I just finished watching Bill the Kid, a documentary about, well, a kid named Billy. More specifically, it's about a 15-year-old kid with what seems to be asbergers.

Proving once again that monkeys and poetry are cosmically connected, in one scene Billy is in a local diner flirting with a girl who works there. He really likes her. The girl's step-dad, Rick, is sitting at the counter next to them. When we see a shot of the step dad there's a picture of monkeys taped to the wall in front of him. It looks like it colored in crayon and torn out from a coloring book. The exchange between Billy and Rick is a very good example of how Billy interacts with people.
Billy: Hey Rick, do you like horror films?
Rick: Not really.
Billy: You know what my favorite type of horror film is?
Rick: What's that?
Billy: Slasher films.
Rick: Slasher films?
Billy: Murderers.
It's pretty much the exact conversation everyone has with a girl's parental figure when they want to ask her out.

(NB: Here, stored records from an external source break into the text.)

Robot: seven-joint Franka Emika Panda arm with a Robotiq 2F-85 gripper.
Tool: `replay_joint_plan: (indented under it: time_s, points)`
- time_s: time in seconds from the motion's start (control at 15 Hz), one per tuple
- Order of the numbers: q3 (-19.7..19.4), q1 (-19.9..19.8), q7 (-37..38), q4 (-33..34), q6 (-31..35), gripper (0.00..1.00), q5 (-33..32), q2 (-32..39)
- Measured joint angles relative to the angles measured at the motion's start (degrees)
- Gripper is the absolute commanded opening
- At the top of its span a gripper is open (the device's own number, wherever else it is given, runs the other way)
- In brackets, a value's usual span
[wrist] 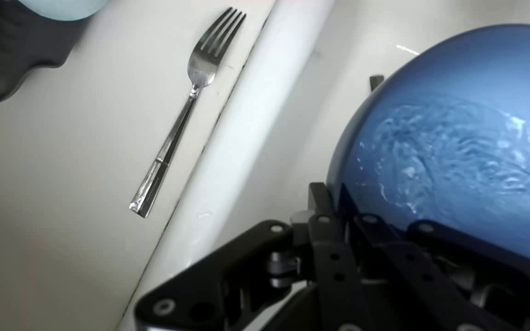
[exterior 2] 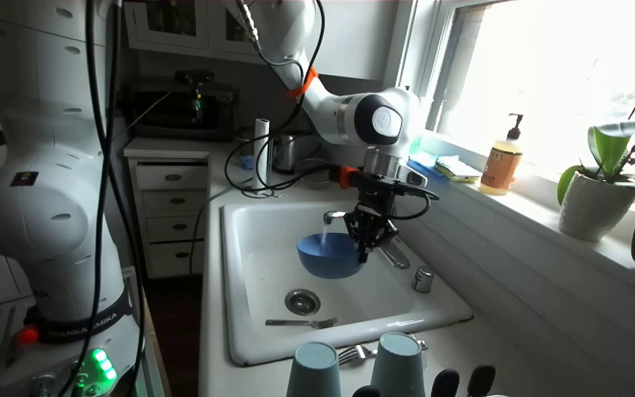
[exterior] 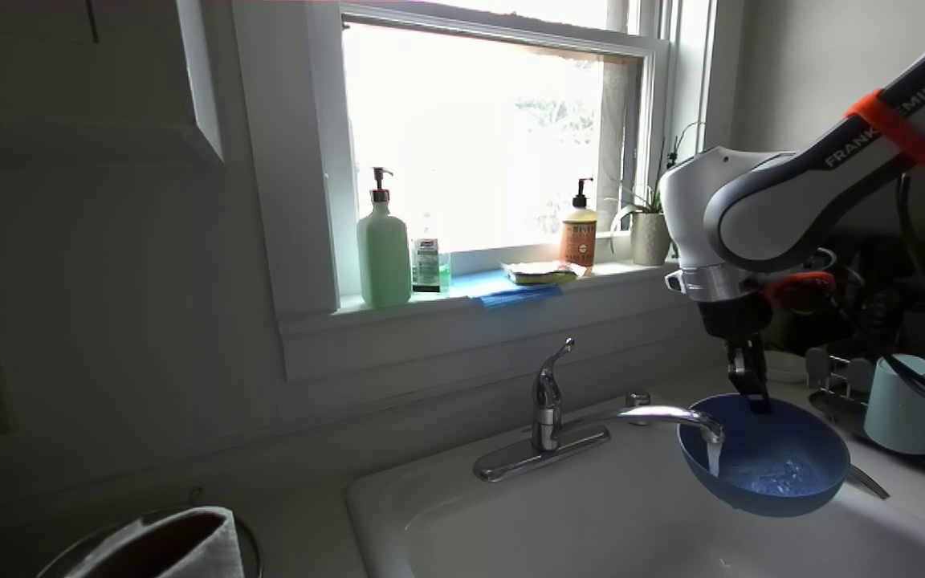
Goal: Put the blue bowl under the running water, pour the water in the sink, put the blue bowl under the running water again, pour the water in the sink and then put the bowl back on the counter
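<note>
My gripper [wrist: 332,191] is shut on the rim of the blue bowl [wrist: 467,151], one finger inside and one outside. In both exterior views the bowl [exterior: 784,470] [exterior 2: 328,266] hangs above the sink [exterior 2: 265,348], slightly tilted in an exterior view. The gripper [exterior: 758,401] [exterior 2: 362,253] points down at its rim. The running water [exterior: 714,459] [exterior 2: 324,237] falls from the faucet spout [exterior: 663,414] into the bowl. Rippling water covers the bowl's inside bottom in the wrist view. The pale counter [wrist: 85,161] lies beside the sink rim [wrist: 246,151].
A fork [wrist: 187,110] lies on the counter, and another fork [exterior 2: 303,323] lies in the sink near the drain [exterior 2: 302,302]. Light-blue cups [exterior 2: 315,370] stand on a dark rack beside the sink. Bottles [exterior: 386,257] [exterior: 579,233] and a potted plant [exterior: 649,238] line the window sill.
</note>
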Motion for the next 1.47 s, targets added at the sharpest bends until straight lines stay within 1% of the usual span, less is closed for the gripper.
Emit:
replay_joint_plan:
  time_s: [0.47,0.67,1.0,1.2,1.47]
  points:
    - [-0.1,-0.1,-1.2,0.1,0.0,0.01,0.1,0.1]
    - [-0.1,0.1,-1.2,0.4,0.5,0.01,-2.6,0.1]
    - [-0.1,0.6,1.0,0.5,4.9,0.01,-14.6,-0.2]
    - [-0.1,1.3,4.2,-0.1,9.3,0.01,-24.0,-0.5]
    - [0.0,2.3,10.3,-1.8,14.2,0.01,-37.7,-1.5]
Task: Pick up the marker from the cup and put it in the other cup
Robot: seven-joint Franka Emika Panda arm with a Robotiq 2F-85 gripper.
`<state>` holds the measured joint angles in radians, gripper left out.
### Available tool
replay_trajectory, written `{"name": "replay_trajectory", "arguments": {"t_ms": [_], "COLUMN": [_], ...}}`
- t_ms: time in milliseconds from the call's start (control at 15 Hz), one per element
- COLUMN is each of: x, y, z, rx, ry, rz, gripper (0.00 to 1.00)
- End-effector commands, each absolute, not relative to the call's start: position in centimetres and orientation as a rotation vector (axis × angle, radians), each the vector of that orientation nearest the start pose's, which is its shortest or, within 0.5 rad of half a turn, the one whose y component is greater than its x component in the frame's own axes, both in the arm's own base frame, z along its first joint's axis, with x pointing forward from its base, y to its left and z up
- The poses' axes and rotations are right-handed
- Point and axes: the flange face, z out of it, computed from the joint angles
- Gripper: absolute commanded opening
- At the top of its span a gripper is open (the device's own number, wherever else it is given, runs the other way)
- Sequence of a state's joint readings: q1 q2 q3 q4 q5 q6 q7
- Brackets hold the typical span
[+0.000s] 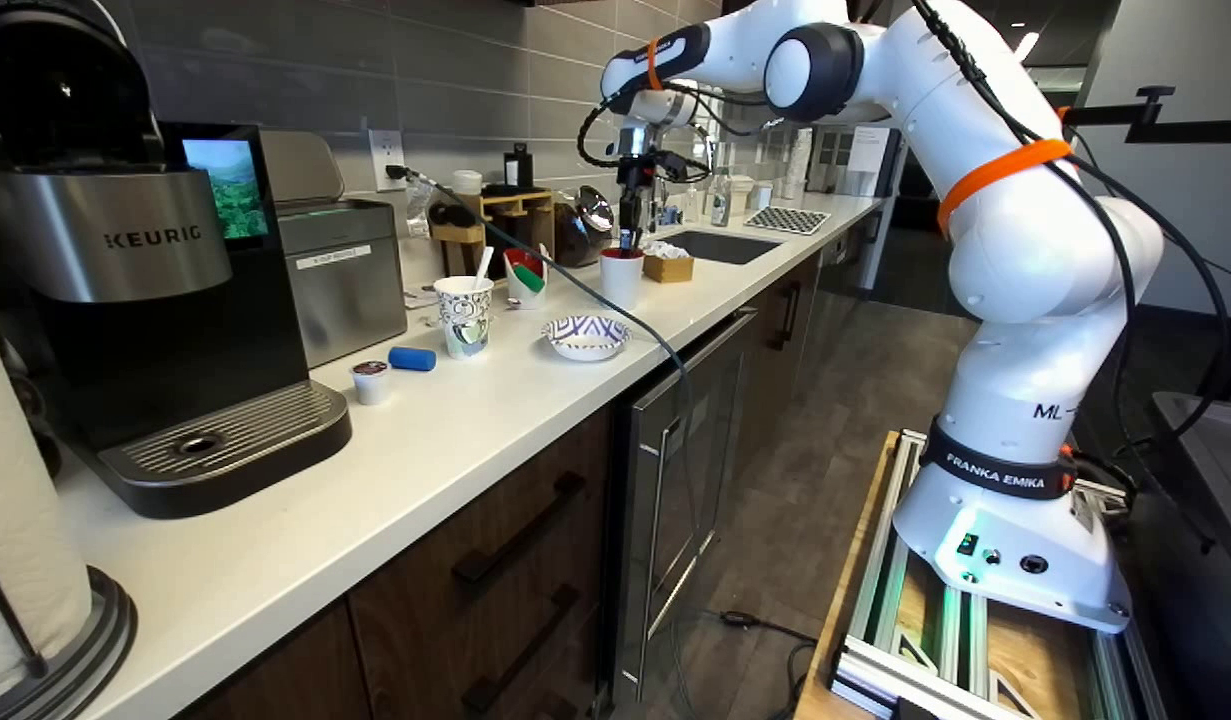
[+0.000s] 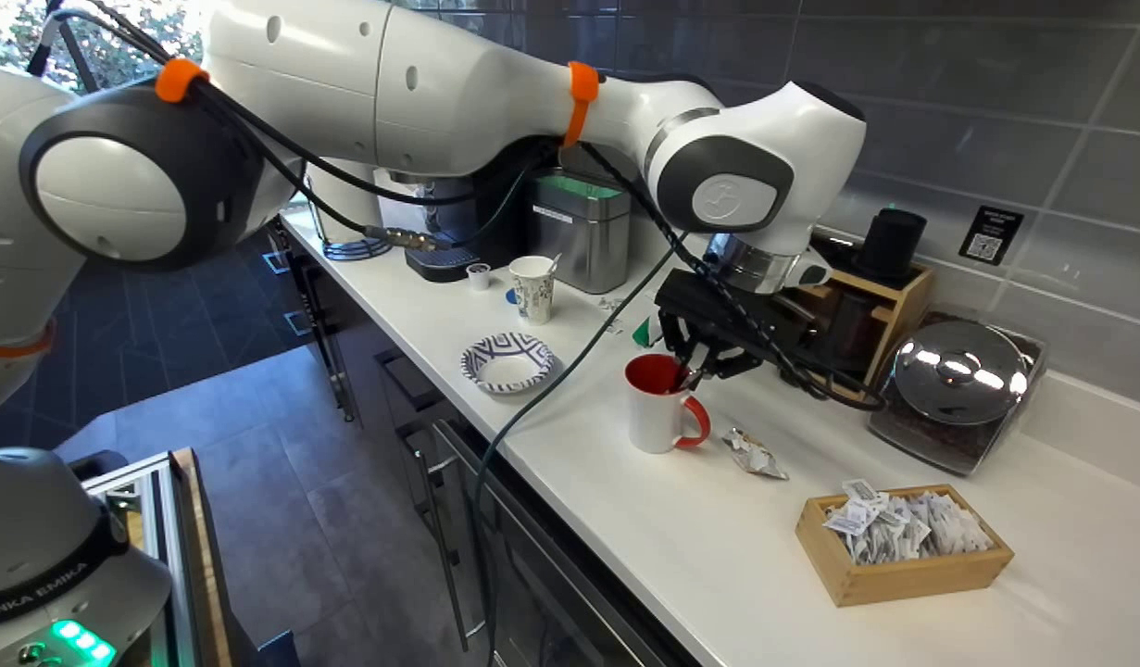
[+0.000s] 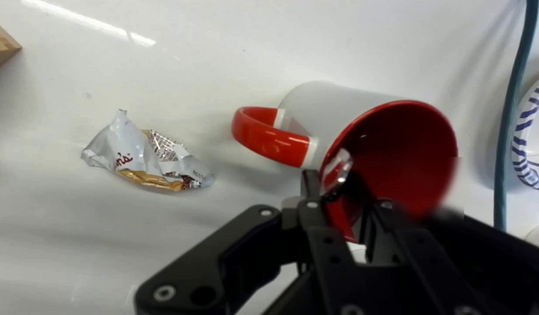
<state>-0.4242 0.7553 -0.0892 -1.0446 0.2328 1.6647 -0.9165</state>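
A white mug with red inside and a red handle stands upright on the counter in both exterior views [image 1: 622,280] [image 2: 655,421] and in the wrist view [image 3: 330,105]. My gripper [image 1: 630,238] [image 2: 692,373] [image 3: 335,183] points down at its rim, one finger over the opening and one by the handle side. The fingers are close together with a shiny, rounded, spoon-like end [image 3: 339,168] between their tips. Whether they clamp it is unclear. No slim dark marker can be made out; the mug's bottom is hidden. A patterned paper cup [image 1: 465,320] [image 2: 532,292] holds a white stick.
A white-and-red cup [image 1: 525,282] with a green item stands near the wall. A patterned bowl [image 1: 587,347] [image 2: 507,347], a torn wrapper [image 2: 753,454] [image 3: 151,157] and a wooden packet box [image 2: 921,582] lie around the mug. A cable [image 2: 570,366] hangs across the counter.
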Motion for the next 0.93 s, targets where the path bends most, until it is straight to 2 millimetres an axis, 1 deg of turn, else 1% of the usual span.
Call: {"name": "replay_trajectory", "arguments": {"t_ms": [0, 133, 333, 800, 867], "x": [66.9, 66.9, 67.1, 68.0, 68.1], "y": [-32.5, -32.4, -32.0, -29.9, -29.7], "z": [39.9, 40.2, 40.2, 39.3, 39.3], "rx": [-2.899, -2.904, -2.913, -2.921, -2.924], "ry": [-0.555, -0.556, -0.565, -0.6, -0.604], "rz": [-0.009, -0.016, -0.007, 0.06, 0.069], "gripper": [0.05, 0.05, 0.05, 0.05, 0.1]}}
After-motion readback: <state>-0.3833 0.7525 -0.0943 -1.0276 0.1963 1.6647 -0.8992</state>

Later on in the film we see Billy walking through the snowy woods and he recites Robert Frost's "Nothing Gold Can Stay."

On the DVD is a short film that the director made, checking in with Billy a year later. In it he talks about the horrible things in the world including "killer bees, gorillas being close to extinction, global warming, all that shit." He then says, "It makes me want to turn my back on the whole human race."

Billy The Kid does the opposite.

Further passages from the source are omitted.